Butler J M, Clancy M, Robinson N, Driscoll P
Emergency Department, Manchester Royal Infirmary, UK.
Emerg Med J. 2001 Sep;18(5):343-8. doi: 10.1136/emj.18.5.343.
To study the current practice of rapid sequence intubations (RSIs) in four different emergency medicine training programmes in the UK.
Observational study design involving four regional training programmes (Wessex, North West, Yorkshire, Avon). Data were collected in real time using a previously piloted survey tool. Data were collected by specialist registrars in emergency medicine over a continuous 28 day period. Data collected included: indications for RSI; key timings of RSI procedures; details of RSI practitioner; complications and outcome of procedure.
Data from 60 RSIs were recorded and collected. The majority of decisions to perform RSIs were made by emergency physicians (74% cases). Over 50% of the RSIs occurred after 4 pm. Emergency physicians performed 26% of RSIs although the majority were performed by anaesthetists. Most of the given indications for RSIs were based on an assessment of airway protection. Hypoxia was an uncommon reason for RSI in this study (5%). In two thirds of cases the time taken from the decision being made to perform an RSI, to the achievement of successful intubation, was greater than 20 minutes. No failed intubations were recorded, although six other complications (all minor problems) were recorded. There was no significant difference in the response times between anaesthetists and emergency physicians.
This study shows that emergency physicians are currently performing RSIs in emergency departments in the UK. It also suggests improvements could be made to patient care. In particular, standards of care should be agreed for the provision of RSI in the emergency department, including the personnel involved and the appropriate training of individuals. RSI activity in emergency departments in the UK should be audited nationally using an agreed audit tool.

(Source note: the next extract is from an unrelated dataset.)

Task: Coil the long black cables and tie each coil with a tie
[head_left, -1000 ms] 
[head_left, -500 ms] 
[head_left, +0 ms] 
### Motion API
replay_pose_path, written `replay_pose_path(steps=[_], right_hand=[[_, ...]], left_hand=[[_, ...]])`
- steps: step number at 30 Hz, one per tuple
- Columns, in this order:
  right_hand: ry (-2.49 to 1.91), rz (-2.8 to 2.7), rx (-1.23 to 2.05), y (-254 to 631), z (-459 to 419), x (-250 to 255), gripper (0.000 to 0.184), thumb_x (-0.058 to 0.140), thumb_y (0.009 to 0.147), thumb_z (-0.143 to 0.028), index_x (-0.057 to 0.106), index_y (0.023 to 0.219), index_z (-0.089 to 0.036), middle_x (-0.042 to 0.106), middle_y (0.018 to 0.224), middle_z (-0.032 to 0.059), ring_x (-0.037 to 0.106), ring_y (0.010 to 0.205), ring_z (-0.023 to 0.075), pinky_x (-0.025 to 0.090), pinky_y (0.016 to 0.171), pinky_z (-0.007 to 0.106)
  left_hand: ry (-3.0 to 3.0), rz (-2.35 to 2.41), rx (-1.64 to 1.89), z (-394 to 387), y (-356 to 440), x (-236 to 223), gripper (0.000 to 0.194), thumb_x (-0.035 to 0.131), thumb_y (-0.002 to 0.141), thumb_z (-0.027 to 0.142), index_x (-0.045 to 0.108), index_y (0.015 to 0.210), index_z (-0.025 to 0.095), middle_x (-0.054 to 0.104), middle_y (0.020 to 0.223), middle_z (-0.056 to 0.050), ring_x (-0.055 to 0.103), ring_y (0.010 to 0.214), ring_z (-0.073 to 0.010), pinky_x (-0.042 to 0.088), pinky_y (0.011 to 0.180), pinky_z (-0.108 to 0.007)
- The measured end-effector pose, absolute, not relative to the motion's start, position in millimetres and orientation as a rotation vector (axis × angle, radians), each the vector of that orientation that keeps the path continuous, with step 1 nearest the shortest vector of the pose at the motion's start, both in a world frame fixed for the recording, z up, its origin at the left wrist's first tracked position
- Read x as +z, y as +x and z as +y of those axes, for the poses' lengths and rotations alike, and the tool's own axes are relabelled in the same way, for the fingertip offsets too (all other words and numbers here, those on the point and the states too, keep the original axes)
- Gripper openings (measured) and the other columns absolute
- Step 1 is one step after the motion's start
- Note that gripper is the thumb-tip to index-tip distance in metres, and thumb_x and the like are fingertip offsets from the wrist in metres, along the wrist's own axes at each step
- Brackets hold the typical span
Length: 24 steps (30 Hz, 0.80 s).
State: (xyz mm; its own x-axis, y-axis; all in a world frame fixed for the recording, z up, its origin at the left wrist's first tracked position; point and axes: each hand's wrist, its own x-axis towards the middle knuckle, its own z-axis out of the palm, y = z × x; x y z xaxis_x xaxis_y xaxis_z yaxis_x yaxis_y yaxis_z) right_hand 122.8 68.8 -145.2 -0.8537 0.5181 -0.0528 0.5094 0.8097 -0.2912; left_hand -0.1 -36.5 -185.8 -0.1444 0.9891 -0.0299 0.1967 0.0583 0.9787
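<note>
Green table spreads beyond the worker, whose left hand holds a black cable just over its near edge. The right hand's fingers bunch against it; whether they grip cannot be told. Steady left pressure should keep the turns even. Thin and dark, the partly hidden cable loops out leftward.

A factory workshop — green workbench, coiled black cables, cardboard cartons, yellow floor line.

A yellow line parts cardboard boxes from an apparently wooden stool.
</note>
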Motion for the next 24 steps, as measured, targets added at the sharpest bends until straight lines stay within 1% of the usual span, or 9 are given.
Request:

研究英国四个不同急诊医学培训项目中快速顺序诱导插管(RSIs)的当前实践情况。
采用观察性研究设计,涉及四个地区培训项目(韦塞克斯、西北部、约克郡、埃文)。使用先前试点的调查工具实时收集数据。由急诊医学专科住院医师在连续28天内收集数据。收集的数据包括:RSIs的适应证;RSI程序的关键时间点;RSI实施者的详细信息;程序的并发症和结果。
记录并收集了60例RSIs的数据。实施RSIs的大多数决策由急诊医师做出(74%的病例)。超过50%的RSIs发生在下午4点之后。急诊医师实施了26%的RSIs,尽管大多数是由麻醉师实施的。RSIs给出的大多数适应证基于气道保护评估。在本研究中,低氧血症是RSI的不常见原因(5%)。在三分之二的病例中,从决定实施RSI到成功插管的时间超过20分钟。未记录到插管失败,但记录了其他六种并发症(均为小问题)。麻醉师和急诊医师的反应时间没有显著差异。
本研究表明,目前英国急诊医师在急诊科实施RSIs。这也表明可以改善患者护理。特别是,应就急诊科提供RSI的护理标准达成一致,包括涉及的人员和对个人的适当培训。英国急诊科的RSI活动应使用商定的审计工具进行全国性审计。